[WHAT YOU ARE ASKED TO DO]: Lines containing the word "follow" are the ones to copy from the records below.
>>>>
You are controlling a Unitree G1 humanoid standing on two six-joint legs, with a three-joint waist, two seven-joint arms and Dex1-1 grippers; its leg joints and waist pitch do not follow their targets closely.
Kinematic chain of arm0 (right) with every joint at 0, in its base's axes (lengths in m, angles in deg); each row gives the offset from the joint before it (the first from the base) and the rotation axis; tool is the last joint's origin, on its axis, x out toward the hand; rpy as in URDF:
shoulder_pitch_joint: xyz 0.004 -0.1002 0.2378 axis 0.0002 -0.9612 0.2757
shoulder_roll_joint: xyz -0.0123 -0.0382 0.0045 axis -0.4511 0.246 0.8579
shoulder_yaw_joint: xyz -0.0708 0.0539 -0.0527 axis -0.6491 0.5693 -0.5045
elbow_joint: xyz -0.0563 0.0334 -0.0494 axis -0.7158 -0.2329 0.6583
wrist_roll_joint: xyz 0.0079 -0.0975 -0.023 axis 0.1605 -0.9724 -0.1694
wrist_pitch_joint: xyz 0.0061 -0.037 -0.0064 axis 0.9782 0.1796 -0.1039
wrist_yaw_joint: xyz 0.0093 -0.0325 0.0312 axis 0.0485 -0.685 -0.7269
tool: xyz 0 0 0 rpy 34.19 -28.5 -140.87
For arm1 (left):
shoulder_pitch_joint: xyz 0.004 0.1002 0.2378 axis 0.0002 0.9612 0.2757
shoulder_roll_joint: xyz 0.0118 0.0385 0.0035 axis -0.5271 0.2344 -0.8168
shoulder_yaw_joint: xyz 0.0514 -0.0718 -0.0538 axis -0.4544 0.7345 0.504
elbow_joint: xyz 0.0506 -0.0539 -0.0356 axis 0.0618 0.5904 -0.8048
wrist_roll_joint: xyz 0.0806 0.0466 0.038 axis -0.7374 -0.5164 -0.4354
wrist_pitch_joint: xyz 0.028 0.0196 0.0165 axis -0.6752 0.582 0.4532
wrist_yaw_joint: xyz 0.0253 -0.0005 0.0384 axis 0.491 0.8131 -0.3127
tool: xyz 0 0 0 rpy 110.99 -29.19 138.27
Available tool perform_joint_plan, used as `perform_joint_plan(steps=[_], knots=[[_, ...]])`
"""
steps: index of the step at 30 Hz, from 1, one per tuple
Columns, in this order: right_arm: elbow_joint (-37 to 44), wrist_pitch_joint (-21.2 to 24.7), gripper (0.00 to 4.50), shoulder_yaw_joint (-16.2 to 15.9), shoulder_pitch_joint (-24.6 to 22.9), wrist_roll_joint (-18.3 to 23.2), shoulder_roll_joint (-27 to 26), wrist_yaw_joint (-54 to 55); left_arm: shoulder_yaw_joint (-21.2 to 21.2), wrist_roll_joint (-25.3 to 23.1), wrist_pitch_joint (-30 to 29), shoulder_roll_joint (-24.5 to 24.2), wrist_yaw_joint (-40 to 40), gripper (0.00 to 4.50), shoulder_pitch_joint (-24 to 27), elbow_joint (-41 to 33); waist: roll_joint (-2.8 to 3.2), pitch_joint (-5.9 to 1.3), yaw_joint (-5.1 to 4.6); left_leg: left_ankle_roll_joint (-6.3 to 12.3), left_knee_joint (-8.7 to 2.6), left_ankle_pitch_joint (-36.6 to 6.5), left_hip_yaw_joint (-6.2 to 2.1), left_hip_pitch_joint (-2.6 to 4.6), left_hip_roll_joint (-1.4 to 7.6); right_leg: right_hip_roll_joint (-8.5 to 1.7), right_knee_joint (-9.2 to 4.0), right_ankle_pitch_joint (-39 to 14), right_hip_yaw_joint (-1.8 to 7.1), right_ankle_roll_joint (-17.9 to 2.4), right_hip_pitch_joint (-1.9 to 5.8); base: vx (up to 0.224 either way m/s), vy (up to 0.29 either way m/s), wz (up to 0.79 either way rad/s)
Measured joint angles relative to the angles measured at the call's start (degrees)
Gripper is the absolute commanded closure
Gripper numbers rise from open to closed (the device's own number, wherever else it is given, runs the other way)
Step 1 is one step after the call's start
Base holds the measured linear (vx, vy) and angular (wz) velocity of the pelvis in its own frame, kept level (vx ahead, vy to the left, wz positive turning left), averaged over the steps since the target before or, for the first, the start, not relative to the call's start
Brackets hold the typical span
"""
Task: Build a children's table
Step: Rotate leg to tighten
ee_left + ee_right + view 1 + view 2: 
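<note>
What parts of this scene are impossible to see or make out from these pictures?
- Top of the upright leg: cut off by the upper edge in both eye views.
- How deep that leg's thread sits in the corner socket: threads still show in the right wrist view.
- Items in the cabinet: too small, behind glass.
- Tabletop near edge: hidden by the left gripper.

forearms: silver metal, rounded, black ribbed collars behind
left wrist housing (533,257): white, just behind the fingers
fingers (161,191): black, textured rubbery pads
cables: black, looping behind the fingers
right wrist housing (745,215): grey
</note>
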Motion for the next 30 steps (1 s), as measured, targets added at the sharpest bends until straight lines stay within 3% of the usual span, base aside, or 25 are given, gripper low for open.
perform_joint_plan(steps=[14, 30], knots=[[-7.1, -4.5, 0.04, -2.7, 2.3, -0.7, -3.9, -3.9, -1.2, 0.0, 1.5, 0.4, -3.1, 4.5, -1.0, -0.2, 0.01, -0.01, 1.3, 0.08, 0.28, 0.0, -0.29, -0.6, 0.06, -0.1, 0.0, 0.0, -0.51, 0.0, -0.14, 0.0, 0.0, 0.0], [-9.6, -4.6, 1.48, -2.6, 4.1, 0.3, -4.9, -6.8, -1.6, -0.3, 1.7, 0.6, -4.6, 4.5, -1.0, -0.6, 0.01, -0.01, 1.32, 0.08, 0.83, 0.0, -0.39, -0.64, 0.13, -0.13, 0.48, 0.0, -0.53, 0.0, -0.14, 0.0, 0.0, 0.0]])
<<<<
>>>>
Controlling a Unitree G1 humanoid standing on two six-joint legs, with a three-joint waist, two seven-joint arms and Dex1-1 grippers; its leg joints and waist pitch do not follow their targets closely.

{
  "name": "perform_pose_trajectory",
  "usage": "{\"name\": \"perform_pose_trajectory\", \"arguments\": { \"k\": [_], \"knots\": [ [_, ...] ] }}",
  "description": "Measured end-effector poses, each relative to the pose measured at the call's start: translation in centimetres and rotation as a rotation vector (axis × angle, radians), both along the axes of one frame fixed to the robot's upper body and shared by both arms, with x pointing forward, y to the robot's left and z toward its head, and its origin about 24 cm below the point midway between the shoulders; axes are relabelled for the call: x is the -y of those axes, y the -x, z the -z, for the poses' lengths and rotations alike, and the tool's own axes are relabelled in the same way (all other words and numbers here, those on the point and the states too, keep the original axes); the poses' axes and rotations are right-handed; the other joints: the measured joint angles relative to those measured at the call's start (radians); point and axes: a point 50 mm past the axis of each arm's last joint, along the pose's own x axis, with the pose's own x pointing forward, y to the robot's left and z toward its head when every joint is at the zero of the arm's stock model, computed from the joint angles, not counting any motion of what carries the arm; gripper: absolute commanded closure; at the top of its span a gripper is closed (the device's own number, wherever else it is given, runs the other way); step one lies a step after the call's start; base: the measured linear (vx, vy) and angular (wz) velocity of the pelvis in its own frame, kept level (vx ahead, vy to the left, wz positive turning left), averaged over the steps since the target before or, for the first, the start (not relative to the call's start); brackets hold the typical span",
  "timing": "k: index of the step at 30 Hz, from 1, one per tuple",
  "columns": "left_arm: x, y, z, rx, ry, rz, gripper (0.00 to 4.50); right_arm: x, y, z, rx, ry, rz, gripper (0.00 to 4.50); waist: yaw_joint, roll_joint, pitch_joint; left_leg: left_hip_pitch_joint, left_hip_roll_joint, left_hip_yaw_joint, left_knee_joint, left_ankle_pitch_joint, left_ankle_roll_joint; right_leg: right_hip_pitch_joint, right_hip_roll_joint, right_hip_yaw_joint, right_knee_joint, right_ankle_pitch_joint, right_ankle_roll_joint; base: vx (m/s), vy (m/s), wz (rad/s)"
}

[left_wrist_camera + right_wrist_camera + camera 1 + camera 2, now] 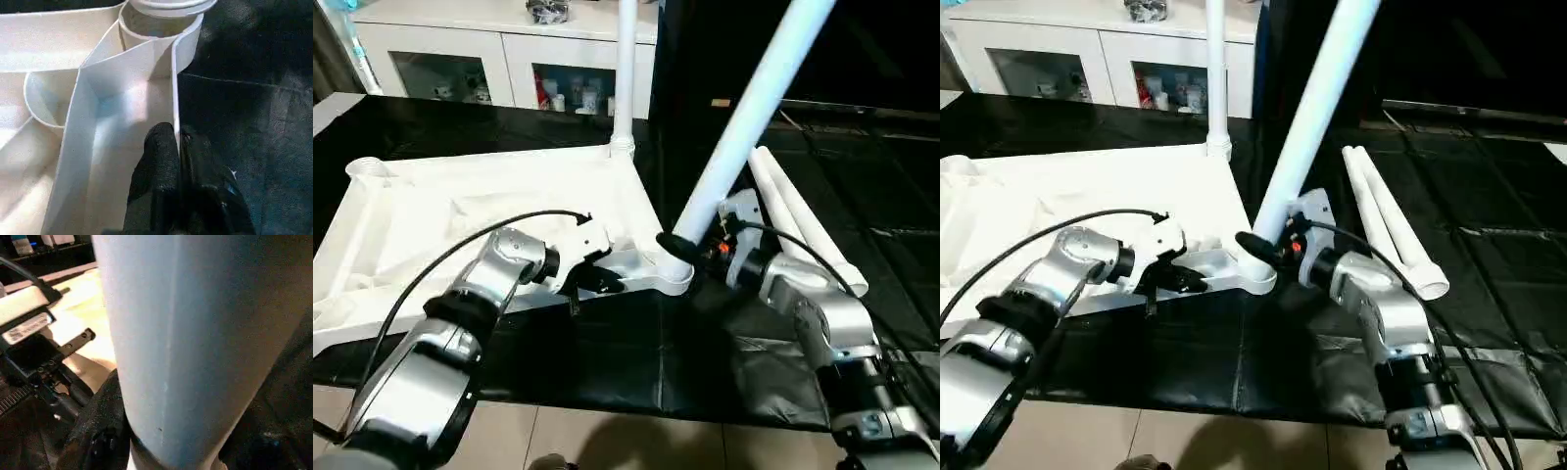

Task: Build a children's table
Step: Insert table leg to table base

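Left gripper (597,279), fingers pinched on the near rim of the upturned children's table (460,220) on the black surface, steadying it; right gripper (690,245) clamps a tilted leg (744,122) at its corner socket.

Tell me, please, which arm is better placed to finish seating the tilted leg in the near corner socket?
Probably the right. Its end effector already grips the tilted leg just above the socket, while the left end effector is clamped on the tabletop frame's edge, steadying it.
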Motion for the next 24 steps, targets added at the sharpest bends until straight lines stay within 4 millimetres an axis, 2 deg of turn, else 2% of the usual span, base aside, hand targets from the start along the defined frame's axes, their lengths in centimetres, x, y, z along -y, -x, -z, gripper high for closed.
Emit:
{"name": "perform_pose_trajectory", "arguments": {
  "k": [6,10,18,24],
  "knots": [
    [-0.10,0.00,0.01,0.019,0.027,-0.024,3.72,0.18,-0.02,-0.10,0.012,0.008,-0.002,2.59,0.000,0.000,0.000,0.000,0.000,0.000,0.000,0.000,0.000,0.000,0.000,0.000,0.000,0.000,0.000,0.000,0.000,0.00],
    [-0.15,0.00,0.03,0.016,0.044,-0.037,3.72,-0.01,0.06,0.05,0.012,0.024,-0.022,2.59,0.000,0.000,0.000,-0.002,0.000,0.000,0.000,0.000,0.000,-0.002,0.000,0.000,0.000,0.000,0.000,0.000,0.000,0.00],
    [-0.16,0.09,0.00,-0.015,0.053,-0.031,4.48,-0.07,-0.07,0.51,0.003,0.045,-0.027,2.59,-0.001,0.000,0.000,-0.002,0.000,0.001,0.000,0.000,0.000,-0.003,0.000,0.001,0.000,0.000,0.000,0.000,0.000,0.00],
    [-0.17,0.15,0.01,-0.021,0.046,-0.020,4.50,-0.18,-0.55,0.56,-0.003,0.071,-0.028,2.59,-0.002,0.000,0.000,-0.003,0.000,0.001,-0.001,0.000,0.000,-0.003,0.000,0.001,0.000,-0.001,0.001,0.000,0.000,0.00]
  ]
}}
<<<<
[WRITTEN SOLUTION]:
You are controlling a Unitree G1 humanoid standing on two six-joint legs, with a three-joint waist, two seven-joint arms and Dex1-1 grippers; its leg joints and waist pitch do not follow their targets closely.
Controlling a Unitree G1 humanoid standing on two six-joint legs, with a three-joint waist, two seven-joint arms and Dex1-1 grippers; its leg joints and waist pitch do not follow their targets closely.

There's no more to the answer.